Task to carry out = Only one stretch of the records below should be repeated. It starts with the line containing "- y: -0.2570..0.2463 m" and goes on through the line containing "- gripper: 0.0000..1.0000", exactly as written.

START Extracted information

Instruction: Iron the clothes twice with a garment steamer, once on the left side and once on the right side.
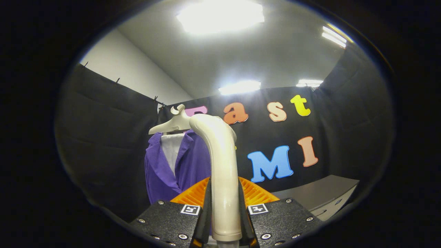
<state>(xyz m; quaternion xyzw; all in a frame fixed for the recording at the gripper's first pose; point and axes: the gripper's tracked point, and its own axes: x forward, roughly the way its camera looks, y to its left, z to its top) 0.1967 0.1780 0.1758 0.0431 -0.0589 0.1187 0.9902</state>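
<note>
Gripper (224,210) was clamped on steamer handle (223,172) w/ both fingers, purple shirt (165,168) hung on hanger (174,124) at approx 10 o'clock beyond fingers; approach step, 1st pass likely not begun, next needs steamer head brought to fabric.

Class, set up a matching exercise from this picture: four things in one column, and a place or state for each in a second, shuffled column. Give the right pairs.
Things:
1. cream plastic garment steamer handle
2. purple ribbed shirt
3. cream plastic hanger
4. grey cabinet

Places or states:
A. carries the shirt
B. clamped between the tool's fingers
C. beyond the fingers, by the booth wall
D. hangs beyond the steamer

Pairs: 1-B, 2-D, 3-A, 4-C
</note>
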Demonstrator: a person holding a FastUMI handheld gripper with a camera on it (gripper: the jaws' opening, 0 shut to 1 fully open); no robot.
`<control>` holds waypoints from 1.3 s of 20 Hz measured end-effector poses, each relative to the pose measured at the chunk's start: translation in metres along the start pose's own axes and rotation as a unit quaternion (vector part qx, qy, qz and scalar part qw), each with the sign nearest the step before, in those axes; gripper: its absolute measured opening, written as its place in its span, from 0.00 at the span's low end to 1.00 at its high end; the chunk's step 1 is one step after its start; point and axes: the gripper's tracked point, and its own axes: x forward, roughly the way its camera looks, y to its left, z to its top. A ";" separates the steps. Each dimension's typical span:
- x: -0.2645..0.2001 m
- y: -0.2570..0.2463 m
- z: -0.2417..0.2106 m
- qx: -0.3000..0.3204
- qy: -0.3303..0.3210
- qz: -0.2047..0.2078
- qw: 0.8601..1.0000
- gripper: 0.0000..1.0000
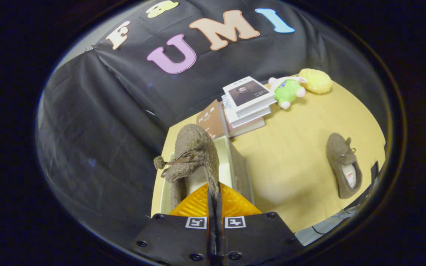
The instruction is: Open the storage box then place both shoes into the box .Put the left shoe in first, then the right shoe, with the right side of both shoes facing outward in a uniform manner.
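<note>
A brown fuzzy shoe (192,155) with a small bow and pom-pom hangs from my gripper (214,188), whose fingers are shut on the edge of its collar. The shoe's toe points away from me, over the open white storage box (231,155) just ahead of the fingers. The box's inside is partly hidden by the shoe. The second brown shoe (343,164) lies on the wooden table (290,147) well to the right, sole down, with its white insole showing.
A stack of books (246,105) stands beyond the box, with a brown book (210,122) leaning beside it. A green and pink plush toy (287,90) and a yellow plush (315,80) lie at the back of the table. Cables run along the table's near right edge.
</note>
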 end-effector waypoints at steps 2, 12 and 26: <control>0.014 0.014 -0.014 -0.004 0.014 0.001 1.000 0.04; 0.088 0.033 -0.070 -0.010 0.065 -0.042 0.997 0.04; 0.101 0.059 -0.096 -0.052 0.093 0.042 0.993 0.55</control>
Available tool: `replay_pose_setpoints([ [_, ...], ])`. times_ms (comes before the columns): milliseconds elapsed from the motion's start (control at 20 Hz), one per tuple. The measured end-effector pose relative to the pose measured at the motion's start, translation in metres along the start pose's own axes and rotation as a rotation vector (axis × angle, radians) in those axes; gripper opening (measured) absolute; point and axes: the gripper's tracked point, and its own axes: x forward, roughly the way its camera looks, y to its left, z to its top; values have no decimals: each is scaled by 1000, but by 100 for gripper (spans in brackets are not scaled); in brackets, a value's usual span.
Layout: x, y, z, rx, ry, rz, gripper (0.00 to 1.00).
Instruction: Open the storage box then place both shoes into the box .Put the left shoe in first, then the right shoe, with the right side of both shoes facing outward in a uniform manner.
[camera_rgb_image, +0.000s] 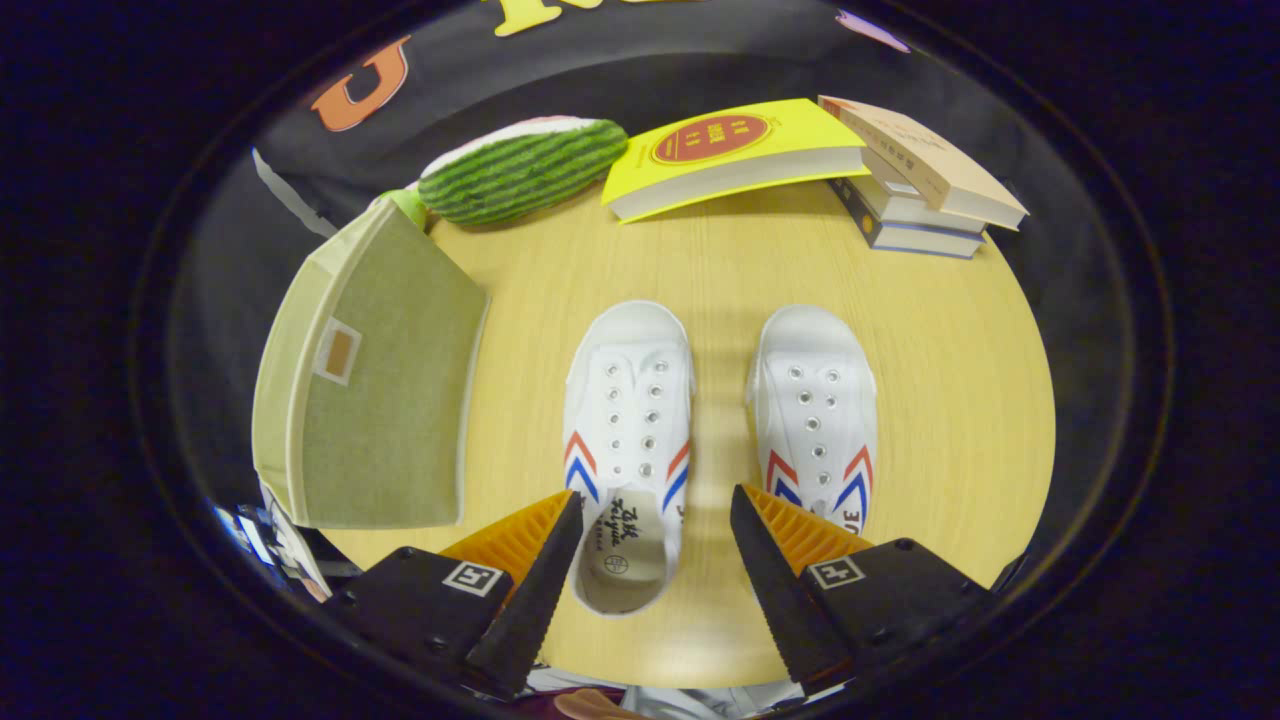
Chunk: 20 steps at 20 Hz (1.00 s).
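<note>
Two white slip-on shoes with red and blue chevrons stand side by side on the round wooden table (930, 420), toes pointing away from me. The left shoe (628, 440) has its heel opening between my fingers. The right shoe (815, 410) lies just ahead of my right finger, which covers its heel. An olive-green fabric storage box (370, 390) with its lid shut sits to the left of the shoes, beyond my left finger. My gripper (655, 505) hovers above the shoes, open, with nothing pressed between its fingers.
Beyond the shoes a yellow book (730, 155) leans on a stack of books (925, 185) at the far right. A watermelon-slice plush (520, 170) lies behind the box. Bare tabletop stretches between the shoes and the books.
</note>
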Motion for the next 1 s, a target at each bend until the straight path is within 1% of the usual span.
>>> replay_pose_setpoints([
  [100,10,-4,-3,0,18,15,87],
  [150,14,0,-6,-3,38,52,77],
  [200,20,1,-9,5,51,67,70],
  [250,26,-3,-8,7,59,56,61],
  [300,30,-4,-9,5,63,58,56],
  [350,37,2,-13,11,81,91,49],
  [400,44,5,-19,14,107,107,42],
  [450,44,8,-19,18,110,135,25],
  [550,45,6,-17,20,102,162,16],
  [600,44,5,-17,57,96,176,16],
  [650,43,7,-17,97,90,196,10],
  [700,42,6,-16,124,80,216,7],
  [850,30,21,-16,186,73,316,6],
  [1000,20,32,-11,196,51,376,6],
])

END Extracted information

Solution to the problem =
- y: -0.2570..0.2463 m
- z: -0.2417..0.2106 m
- qx: -0.3000..0.3204
- qy: -0.3303..0.3210
- qz: -0.2047..0.2078
- qw: 0.8601..1.0000
- gripper: 0.0000..1.0000

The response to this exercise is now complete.